The Tupolev Tu-95 (Russian: Туполев Ту-95; NATO reporting name: "Bear") is a large, four-engine turboprop-powered strategic bomber and missile platform. First flown in 1952, the Tu-95 entered service with the Soviet Union in 1956 and is expected to serve the Russian Air Force until at least 2040.[1] A development of the bomber for maritime patrol is designated Tu-142.

The aircraft has four Kuznetsov NK-12 engines, each driving contra-rotating propellers. It also remains the only propeller-powered strategic bomber still in operational use today. The tips of the propeller-blades move faster than the speed of sound, making it one of the noisiest military aircraft.[2] Its distinctive swept-back wings are at a 35° angle.

Design and development[edit]

A Tu-95MS in flight over Russia in 2007.
View of a Tu-95 showing its swept-wing planform and anti-shock bodies

The design bureau led by Andrei Tupolev designed the Soviet Union's first intercontinental bomber, the 1949 Tu-85, a scaled up version of the Tu-4, a Boeing B-29 Superfortress copy.[3]

A new requirement was issued to both Tupolev and Myasishchev design bureaus in 1950: the proposed bomber had to have an un-refueled range of 8000 km (4,970 mi) — far enough to threaten key targets in the United States. Other goals included the ability to carry an 11,000 kg (11 ton) load over the target.[citation needed]
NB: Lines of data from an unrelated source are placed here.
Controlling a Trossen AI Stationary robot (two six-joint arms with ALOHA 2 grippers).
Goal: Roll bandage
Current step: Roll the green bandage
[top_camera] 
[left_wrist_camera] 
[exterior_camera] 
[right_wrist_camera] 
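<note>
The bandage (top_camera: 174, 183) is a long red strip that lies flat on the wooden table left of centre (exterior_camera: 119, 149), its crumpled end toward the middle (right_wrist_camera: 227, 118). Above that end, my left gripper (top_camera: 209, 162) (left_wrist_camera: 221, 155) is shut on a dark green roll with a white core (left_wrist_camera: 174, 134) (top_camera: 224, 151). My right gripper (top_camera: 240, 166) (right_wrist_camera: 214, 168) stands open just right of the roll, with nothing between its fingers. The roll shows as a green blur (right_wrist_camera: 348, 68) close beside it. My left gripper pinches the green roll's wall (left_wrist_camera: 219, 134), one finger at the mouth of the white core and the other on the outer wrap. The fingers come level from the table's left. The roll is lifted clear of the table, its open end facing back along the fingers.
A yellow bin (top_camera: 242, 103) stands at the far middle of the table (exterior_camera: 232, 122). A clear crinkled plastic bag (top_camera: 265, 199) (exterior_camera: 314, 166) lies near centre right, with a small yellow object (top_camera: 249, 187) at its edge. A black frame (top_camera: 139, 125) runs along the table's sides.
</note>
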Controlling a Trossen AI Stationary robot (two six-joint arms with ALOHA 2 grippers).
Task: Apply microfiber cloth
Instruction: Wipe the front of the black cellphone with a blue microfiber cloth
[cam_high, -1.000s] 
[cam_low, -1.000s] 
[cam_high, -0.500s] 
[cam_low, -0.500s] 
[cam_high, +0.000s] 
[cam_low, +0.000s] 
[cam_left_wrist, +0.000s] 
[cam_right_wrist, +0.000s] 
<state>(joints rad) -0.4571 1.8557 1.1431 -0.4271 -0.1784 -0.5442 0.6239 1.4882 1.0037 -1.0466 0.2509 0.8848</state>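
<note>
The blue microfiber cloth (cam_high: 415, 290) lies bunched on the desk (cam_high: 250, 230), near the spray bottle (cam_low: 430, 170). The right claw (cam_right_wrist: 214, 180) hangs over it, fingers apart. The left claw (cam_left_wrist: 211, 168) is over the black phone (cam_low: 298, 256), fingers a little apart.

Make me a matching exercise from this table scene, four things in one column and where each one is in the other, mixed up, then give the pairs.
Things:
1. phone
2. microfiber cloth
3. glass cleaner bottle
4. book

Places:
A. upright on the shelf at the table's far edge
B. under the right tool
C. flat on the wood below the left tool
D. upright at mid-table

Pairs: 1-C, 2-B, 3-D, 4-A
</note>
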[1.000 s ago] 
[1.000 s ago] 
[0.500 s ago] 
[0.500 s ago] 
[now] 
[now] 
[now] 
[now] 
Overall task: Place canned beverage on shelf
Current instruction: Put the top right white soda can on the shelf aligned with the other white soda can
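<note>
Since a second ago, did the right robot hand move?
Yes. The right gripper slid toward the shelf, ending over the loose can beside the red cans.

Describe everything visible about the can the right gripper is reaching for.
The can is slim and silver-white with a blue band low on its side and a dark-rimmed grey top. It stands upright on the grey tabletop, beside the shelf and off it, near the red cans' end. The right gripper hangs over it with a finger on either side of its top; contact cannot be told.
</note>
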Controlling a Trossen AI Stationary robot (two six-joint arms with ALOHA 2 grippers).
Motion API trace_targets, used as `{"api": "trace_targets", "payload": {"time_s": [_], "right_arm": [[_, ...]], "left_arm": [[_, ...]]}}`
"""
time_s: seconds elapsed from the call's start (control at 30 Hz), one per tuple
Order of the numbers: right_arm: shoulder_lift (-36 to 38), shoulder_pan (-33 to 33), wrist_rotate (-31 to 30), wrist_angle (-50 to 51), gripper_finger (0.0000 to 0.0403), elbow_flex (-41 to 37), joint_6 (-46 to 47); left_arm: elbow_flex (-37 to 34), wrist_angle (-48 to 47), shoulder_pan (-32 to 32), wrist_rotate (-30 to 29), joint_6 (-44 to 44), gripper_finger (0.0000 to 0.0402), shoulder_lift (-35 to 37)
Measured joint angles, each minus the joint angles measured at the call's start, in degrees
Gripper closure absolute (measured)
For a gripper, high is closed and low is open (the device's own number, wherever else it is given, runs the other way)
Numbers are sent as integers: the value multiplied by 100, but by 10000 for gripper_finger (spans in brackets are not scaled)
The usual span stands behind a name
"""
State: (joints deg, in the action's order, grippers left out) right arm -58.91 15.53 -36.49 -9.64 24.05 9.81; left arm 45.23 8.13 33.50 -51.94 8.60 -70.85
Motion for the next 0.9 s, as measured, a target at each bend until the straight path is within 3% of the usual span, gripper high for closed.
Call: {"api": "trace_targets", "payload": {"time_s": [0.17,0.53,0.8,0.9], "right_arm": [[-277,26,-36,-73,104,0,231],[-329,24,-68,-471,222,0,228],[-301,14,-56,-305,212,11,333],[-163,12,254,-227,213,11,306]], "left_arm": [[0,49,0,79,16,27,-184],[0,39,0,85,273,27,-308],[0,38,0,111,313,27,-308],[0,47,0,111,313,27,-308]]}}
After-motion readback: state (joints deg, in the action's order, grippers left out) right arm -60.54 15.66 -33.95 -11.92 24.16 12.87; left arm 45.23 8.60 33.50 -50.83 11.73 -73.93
The big problem for Tupolev was the engine choice: the Tu-4 showed that piston engines were not powerful enough to fulfill that role, while the fuel-hungry AM-3 jet engines of the proposed T-4 intercontinental jet bomber did not provide adequate range.[4] Turboprops offered more power than the piston engines and better range than jets available for the new bomber's development at the time, while offering a top speed in between these two alternative choices.

Tupolev's proposal was selected and Tu-95 development was officially approved by the government on 11 July 1951. It featured four Kuznetsov[5] coupled turboprops fitted with eight-bladed contra-rotating propellers, producing a nominal 8,948 kW (12,000 eshp) power rating. Unlike the advanced engine design by a German team of ex-Junkers prisoner-engineers under Ferdinand Brandner , the fuselage was conventional: a mid-wing cantilever monoplane with 35 degrees of sweep, an angle which ensured the main wing spar passed through the fuselage in front of the bomb bay. Retractable tricycle landing gear was fitted, with all three gear strut units retracting rearwards, with the main gear units retracting rearwards into extensions of the inner engine nacelles.[citation needed]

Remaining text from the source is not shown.